YOUR GOAL: Scan the lines below for the string "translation" and copy every one that has it.
━━━━━━━━━━
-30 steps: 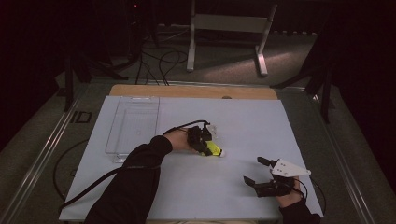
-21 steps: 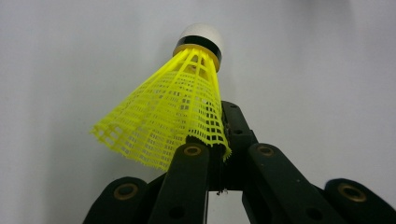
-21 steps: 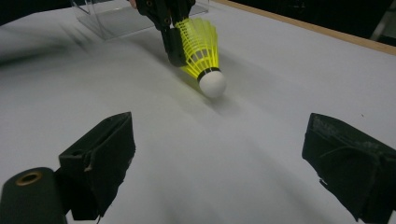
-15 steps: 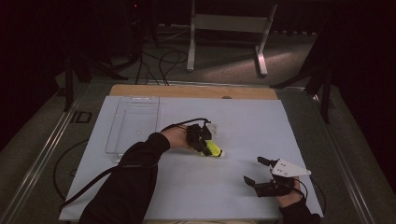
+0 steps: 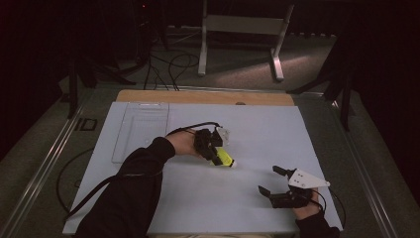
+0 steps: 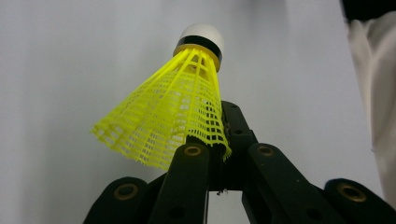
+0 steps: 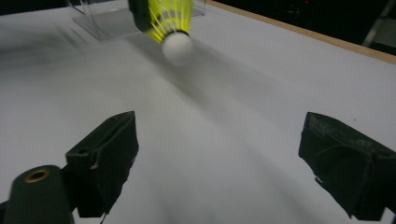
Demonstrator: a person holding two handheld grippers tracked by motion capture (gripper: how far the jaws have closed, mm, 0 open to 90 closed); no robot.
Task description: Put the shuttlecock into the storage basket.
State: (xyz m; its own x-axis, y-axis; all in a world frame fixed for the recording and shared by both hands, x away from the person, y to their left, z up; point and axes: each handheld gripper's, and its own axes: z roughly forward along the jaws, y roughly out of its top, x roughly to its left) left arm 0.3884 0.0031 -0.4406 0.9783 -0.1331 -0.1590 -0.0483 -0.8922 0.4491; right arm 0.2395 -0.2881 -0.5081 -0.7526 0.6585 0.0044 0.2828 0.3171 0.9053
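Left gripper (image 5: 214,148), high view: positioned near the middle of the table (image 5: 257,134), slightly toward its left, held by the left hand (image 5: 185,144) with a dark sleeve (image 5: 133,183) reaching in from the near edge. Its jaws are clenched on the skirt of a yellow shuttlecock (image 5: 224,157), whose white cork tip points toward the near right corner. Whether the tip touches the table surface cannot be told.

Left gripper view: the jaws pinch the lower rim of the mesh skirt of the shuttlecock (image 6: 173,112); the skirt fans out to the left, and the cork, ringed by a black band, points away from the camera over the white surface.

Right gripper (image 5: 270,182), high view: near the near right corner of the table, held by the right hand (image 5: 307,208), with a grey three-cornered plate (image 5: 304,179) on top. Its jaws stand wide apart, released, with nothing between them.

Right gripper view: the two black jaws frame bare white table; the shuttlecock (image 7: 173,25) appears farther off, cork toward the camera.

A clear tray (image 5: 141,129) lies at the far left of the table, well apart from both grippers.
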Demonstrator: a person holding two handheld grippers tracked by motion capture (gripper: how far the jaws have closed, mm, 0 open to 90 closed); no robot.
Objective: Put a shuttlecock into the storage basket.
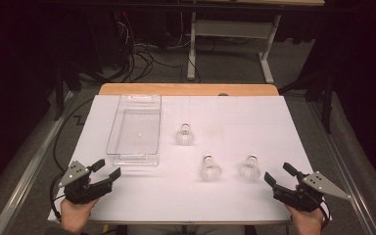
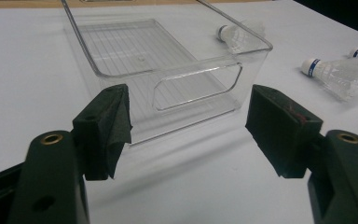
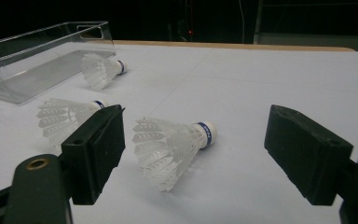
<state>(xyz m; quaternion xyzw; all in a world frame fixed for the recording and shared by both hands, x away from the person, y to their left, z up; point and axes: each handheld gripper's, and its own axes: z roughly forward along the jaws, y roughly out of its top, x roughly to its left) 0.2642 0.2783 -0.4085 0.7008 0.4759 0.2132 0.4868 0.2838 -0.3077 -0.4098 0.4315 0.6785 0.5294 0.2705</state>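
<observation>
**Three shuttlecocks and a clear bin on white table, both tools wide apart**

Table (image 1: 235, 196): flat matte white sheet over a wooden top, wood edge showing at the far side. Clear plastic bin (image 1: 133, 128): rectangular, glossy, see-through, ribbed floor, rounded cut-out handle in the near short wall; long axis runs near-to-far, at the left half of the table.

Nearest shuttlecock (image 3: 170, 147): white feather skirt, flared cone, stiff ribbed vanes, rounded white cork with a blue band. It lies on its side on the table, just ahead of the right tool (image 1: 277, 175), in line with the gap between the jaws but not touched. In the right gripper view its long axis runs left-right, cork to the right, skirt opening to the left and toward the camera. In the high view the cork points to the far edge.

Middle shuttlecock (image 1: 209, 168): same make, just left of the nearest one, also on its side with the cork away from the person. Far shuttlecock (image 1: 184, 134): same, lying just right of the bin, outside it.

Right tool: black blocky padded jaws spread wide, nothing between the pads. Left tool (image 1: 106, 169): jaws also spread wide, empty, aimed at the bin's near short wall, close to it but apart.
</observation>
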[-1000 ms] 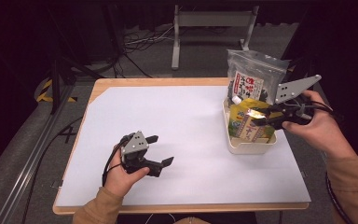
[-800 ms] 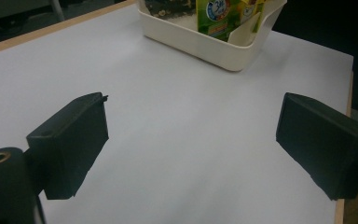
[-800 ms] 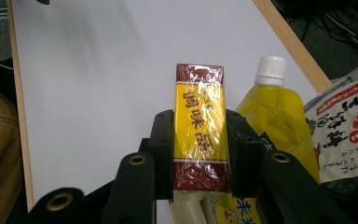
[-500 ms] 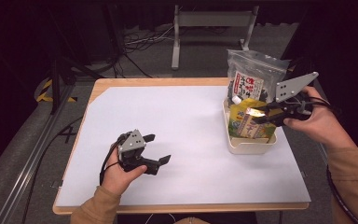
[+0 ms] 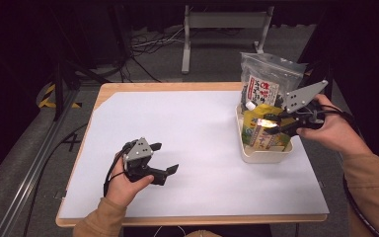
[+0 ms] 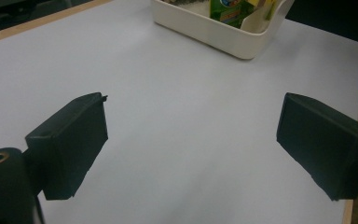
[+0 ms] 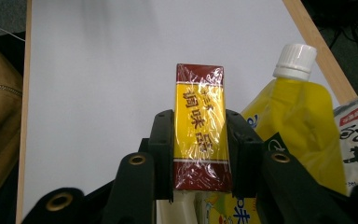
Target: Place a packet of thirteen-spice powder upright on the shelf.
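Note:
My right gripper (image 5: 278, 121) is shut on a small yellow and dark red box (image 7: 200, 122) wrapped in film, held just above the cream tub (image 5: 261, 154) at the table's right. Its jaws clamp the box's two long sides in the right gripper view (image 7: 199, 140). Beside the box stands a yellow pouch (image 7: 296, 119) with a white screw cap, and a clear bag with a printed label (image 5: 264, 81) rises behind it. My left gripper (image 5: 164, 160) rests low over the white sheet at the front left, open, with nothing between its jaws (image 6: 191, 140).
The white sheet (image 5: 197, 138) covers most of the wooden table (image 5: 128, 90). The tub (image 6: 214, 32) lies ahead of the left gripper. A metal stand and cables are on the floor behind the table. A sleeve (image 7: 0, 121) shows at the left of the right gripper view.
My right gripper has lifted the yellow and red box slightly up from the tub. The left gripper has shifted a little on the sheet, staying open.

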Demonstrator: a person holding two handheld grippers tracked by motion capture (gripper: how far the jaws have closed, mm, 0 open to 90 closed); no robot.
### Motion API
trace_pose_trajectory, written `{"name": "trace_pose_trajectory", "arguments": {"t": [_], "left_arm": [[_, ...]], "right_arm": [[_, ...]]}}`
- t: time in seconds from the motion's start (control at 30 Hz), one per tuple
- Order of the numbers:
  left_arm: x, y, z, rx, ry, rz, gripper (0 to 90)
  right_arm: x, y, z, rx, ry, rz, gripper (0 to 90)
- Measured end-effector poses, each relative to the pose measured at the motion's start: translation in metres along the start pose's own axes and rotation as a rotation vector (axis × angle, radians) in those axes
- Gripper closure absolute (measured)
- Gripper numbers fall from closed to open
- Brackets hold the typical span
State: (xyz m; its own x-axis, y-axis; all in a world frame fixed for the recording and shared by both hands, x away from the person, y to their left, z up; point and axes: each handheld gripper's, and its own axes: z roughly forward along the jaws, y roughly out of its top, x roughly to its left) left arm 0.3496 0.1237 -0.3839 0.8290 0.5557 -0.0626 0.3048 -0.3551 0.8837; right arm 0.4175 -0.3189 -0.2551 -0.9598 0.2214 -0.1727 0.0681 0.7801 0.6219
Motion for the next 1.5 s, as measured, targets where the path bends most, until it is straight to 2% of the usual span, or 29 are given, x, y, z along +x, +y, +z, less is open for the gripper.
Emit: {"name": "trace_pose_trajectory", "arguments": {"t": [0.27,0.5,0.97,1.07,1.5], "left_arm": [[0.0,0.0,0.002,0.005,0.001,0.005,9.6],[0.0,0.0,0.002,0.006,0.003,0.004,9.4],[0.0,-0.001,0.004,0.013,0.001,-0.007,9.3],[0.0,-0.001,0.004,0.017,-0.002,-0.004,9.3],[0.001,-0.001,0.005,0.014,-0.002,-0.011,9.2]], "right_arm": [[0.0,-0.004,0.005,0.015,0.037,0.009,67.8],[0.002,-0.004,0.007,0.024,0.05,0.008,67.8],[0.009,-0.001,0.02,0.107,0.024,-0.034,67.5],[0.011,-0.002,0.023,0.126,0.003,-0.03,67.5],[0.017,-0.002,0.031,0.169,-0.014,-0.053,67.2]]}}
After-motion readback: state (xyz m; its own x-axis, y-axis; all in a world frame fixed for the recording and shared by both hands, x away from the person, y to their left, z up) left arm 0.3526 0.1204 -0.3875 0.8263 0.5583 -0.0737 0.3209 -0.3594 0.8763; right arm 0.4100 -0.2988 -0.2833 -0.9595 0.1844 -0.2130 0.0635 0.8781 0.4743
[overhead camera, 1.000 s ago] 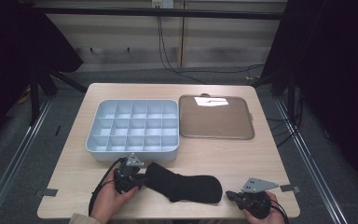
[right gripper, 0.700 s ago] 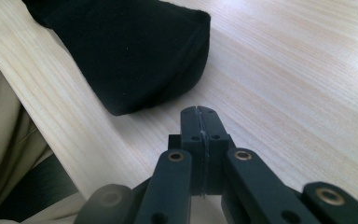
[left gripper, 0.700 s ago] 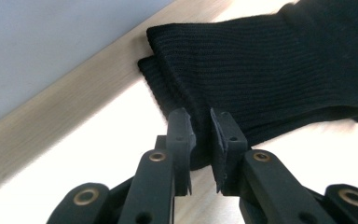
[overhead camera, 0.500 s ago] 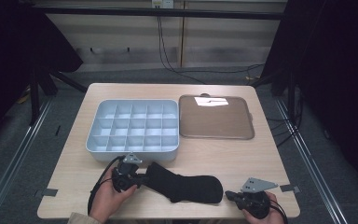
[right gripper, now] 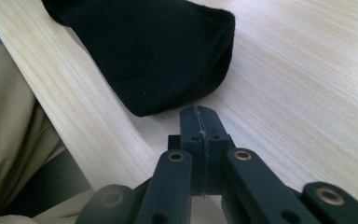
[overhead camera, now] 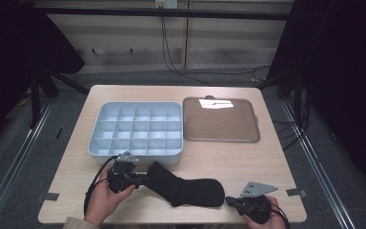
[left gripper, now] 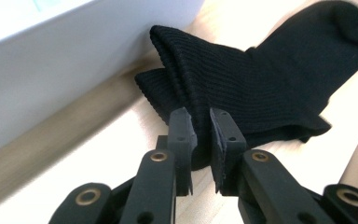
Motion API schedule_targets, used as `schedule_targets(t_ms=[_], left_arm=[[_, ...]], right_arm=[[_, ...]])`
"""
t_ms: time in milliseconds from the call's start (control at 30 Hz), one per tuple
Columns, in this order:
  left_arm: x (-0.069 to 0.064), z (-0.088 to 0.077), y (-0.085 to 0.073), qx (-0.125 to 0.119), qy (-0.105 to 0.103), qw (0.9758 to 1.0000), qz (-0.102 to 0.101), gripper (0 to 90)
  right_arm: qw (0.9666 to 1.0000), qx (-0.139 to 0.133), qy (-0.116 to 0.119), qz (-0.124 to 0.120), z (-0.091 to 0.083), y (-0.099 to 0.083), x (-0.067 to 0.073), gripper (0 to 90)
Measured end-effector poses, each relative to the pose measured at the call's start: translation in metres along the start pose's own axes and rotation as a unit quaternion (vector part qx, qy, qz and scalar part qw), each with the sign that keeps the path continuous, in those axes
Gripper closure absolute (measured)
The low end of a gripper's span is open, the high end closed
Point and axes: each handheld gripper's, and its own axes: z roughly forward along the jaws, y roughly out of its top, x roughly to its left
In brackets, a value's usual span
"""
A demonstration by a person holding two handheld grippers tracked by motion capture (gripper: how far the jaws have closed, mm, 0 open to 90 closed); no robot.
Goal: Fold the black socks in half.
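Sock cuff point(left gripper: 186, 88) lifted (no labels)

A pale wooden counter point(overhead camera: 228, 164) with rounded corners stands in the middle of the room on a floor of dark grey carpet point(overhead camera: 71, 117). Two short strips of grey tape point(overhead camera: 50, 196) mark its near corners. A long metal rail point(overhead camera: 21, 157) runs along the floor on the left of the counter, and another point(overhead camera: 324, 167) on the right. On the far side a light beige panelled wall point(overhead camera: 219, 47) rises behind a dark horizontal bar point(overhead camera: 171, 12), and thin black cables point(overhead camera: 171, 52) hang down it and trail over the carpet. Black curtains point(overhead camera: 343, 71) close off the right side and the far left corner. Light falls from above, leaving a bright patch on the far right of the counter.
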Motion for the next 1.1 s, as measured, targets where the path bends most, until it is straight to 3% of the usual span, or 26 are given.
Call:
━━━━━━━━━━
TASK OUTPUT:
- Measured end-effector poses, each relative to the pose measured at the motion's start: translation in metres along the start pose's own axes and rotation as a rotation vector (axis × angle, radians) in those axes
Measured end-effector poses, each relative to the pose measured at the call's start: translation in metres along the start pose's own axes and rotation as a unit quaternion (vector part qx, qy, qz and scalar part qw), each with the sign that keeps the path continuous, in those axes

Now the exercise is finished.